Exercise requirements =>
The lines from the start of the data through the line with "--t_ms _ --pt" are to be returned verbatim; all later lines are to be omitted.

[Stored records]

------------------------------------------------------------

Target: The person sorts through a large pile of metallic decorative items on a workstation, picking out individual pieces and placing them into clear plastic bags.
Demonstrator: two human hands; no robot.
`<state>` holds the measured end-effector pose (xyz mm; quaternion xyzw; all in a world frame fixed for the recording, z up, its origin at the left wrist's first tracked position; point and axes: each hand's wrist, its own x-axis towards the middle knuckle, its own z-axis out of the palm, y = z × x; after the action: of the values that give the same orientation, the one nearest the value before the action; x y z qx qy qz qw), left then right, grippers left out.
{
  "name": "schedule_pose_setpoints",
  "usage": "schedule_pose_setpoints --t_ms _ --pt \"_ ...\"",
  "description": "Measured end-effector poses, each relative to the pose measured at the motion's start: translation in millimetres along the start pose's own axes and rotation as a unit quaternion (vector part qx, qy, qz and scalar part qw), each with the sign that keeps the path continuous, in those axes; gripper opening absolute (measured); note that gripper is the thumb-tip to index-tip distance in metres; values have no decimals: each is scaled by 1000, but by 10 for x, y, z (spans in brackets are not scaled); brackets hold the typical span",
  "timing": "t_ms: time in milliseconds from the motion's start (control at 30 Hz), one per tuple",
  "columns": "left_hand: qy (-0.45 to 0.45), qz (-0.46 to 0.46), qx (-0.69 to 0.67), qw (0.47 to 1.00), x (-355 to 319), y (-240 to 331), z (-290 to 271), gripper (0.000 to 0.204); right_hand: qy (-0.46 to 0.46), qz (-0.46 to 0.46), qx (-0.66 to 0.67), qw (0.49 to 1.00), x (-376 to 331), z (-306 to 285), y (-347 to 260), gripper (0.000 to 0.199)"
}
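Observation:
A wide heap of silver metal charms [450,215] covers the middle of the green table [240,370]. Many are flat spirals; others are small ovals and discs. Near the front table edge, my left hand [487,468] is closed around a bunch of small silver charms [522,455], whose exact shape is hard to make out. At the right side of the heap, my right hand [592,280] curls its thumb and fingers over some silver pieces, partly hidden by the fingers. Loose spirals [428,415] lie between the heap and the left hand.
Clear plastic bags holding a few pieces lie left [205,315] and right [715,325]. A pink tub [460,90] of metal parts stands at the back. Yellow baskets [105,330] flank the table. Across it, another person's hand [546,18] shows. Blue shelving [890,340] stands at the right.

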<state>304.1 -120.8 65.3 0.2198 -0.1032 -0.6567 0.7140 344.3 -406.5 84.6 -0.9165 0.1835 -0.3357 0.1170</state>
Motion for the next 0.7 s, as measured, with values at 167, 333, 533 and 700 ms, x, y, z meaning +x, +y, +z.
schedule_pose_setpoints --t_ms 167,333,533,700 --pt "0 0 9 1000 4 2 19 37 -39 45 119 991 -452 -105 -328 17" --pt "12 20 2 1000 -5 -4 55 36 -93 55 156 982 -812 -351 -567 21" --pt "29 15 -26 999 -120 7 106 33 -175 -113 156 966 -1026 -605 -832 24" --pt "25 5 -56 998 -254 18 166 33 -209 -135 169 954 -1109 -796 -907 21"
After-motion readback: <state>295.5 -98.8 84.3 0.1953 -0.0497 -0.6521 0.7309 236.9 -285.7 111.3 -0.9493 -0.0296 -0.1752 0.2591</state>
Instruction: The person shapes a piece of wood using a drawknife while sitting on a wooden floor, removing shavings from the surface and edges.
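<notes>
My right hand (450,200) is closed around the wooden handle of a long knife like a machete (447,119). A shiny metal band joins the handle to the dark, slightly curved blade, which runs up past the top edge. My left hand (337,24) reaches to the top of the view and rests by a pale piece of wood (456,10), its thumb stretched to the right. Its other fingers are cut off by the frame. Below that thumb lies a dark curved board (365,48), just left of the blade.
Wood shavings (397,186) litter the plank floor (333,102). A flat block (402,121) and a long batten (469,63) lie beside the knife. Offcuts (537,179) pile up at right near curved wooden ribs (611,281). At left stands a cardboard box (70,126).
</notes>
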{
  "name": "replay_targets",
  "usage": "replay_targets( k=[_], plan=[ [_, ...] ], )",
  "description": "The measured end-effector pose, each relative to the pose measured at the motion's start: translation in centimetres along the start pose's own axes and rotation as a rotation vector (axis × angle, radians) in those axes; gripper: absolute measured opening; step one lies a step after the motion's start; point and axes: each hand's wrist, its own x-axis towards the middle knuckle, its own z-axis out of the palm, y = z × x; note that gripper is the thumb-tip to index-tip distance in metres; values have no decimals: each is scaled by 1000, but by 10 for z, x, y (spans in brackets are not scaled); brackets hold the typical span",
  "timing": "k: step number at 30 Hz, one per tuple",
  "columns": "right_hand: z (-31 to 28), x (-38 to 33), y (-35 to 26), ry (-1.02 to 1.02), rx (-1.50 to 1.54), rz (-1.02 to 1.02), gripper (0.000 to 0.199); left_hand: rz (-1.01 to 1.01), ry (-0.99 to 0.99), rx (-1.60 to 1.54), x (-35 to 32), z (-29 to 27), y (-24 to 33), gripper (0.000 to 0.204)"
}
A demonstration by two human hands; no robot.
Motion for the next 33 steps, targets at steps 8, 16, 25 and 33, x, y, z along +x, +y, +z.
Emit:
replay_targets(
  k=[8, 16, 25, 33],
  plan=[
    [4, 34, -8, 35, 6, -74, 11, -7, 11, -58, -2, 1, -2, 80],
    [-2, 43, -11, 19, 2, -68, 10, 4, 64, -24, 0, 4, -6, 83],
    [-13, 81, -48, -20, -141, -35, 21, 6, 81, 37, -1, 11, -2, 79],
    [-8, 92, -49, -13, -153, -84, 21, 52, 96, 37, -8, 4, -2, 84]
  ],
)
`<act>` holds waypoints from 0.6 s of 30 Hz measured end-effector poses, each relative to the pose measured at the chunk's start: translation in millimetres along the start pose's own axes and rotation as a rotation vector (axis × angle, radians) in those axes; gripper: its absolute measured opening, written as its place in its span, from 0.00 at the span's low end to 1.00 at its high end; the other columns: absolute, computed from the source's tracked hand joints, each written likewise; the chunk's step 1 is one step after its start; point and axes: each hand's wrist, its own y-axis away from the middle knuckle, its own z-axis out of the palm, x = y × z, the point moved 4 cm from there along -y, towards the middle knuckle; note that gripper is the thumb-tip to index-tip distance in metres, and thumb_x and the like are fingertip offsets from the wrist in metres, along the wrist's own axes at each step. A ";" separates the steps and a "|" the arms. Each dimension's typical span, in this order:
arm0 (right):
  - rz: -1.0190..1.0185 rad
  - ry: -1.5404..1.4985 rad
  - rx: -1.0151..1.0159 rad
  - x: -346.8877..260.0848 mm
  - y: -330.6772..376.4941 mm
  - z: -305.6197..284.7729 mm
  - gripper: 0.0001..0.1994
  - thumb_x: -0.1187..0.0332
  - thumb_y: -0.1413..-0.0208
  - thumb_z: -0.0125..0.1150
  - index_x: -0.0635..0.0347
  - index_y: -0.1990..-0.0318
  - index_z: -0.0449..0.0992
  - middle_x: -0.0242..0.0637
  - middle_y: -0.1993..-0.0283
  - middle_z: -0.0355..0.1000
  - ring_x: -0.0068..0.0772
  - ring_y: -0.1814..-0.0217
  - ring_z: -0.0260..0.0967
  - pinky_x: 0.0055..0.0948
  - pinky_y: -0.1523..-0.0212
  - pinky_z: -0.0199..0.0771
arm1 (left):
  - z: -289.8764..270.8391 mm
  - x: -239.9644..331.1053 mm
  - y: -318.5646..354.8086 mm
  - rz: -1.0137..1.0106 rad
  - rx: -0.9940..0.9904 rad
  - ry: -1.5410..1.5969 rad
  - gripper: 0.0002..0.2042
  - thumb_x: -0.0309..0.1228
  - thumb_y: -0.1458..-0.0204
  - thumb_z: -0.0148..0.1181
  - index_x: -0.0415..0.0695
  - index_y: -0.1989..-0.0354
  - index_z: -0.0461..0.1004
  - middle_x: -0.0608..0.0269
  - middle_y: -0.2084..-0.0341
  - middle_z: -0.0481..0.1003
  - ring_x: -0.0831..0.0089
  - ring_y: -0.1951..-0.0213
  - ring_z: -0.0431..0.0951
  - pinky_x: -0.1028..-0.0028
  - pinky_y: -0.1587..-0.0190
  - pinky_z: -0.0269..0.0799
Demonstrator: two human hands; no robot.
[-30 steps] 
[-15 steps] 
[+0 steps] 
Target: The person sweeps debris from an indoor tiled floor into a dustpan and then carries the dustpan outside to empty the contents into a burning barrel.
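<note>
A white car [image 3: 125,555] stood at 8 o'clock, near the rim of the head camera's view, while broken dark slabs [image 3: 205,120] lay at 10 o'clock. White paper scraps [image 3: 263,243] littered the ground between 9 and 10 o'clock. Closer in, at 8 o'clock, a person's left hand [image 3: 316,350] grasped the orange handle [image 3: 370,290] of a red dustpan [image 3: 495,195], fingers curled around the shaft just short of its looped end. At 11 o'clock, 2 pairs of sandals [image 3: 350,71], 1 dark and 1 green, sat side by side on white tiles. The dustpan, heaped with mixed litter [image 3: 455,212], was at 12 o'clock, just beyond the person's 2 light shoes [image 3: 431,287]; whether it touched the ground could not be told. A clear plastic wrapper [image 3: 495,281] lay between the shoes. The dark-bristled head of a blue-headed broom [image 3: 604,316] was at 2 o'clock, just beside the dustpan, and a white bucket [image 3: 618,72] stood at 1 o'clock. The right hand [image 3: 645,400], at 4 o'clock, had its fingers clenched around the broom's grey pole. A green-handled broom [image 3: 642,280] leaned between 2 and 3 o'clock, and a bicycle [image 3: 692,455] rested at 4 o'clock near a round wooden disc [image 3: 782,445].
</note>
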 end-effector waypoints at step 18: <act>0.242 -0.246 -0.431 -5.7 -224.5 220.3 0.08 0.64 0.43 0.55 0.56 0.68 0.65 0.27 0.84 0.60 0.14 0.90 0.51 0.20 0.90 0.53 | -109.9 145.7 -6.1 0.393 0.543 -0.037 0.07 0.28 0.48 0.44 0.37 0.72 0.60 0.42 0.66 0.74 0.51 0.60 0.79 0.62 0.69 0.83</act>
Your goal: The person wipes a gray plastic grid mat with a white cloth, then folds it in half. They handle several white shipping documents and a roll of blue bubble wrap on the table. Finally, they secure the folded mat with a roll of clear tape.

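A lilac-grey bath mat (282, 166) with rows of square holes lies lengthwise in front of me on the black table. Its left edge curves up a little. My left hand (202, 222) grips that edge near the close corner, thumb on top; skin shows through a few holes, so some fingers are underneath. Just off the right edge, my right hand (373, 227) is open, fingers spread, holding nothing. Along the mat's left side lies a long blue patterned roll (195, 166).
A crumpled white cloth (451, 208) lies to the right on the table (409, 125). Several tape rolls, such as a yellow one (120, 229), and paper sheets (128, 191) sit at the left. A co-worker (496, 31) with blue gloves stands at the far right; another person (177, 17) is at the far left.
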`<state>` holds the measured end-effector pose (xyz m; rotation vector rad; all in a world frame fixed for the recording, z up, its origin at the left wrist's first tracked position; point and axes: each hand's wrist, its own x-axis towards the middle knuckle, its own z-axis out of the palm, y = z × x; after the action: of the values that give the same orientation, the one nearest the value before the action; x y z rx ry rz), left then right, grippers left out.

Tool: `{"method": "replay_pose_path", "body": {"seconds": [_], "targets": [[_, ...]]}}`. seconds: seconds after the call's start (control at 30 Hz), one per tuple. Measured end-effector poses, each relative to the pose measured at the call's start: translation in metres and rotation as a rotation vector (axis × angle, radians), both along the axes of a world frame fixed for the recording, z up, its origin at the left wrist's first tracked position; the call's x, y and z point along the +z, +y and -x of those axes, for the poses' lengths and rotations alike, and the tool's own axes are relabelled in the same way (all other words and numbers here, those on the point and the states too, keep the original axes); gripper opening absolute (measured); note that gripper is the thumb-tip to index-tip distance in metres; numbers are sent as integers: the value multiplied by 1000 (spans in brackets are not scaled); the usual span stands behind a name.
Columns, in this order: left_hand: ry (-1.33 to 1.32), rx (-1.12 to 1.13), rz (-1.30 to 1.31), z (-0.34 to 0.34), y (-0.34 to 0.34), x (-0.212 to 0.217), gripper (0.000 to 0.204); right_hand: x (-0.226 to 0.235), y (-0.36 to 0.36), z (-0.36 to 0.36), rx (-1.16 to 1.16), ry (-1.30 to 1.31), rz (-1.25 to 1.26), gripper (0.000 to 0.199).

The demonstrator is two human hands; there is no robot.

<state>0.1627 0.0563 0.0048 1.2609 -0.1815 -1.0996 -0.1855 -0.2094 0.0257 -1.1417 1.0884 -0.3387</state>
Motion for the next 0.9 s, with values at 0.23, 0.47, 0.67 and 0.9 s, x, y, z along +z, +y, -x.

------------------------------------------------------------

Expected answer =>
Target: The person sorts through a large pile of metallic decorative items on a workstation, picking out individual pieces and placing them into clear plastic bags.
Demonstrator: two human hands; no robot.
`<state>` holds the measured end-effector pose (xyz mm; quaternion xyzw; all in a world frame fixed for the recording, z up, its origin at the left wrist's first tracked position; point and axes: each hand's wrist, its own x-axis towards the middle knuckle, its own z-axis out of the palm, y = z × x; after the action: of the values that give the same orientation, the one nearest the value before the action; x y z qx qy qz qw), left then right, grippers left out.
{
  "name": "schedule_pose_setpoints",
  "usage": "schedule_pose_setpoints --t_ms _ --pt \"_ ...\"",

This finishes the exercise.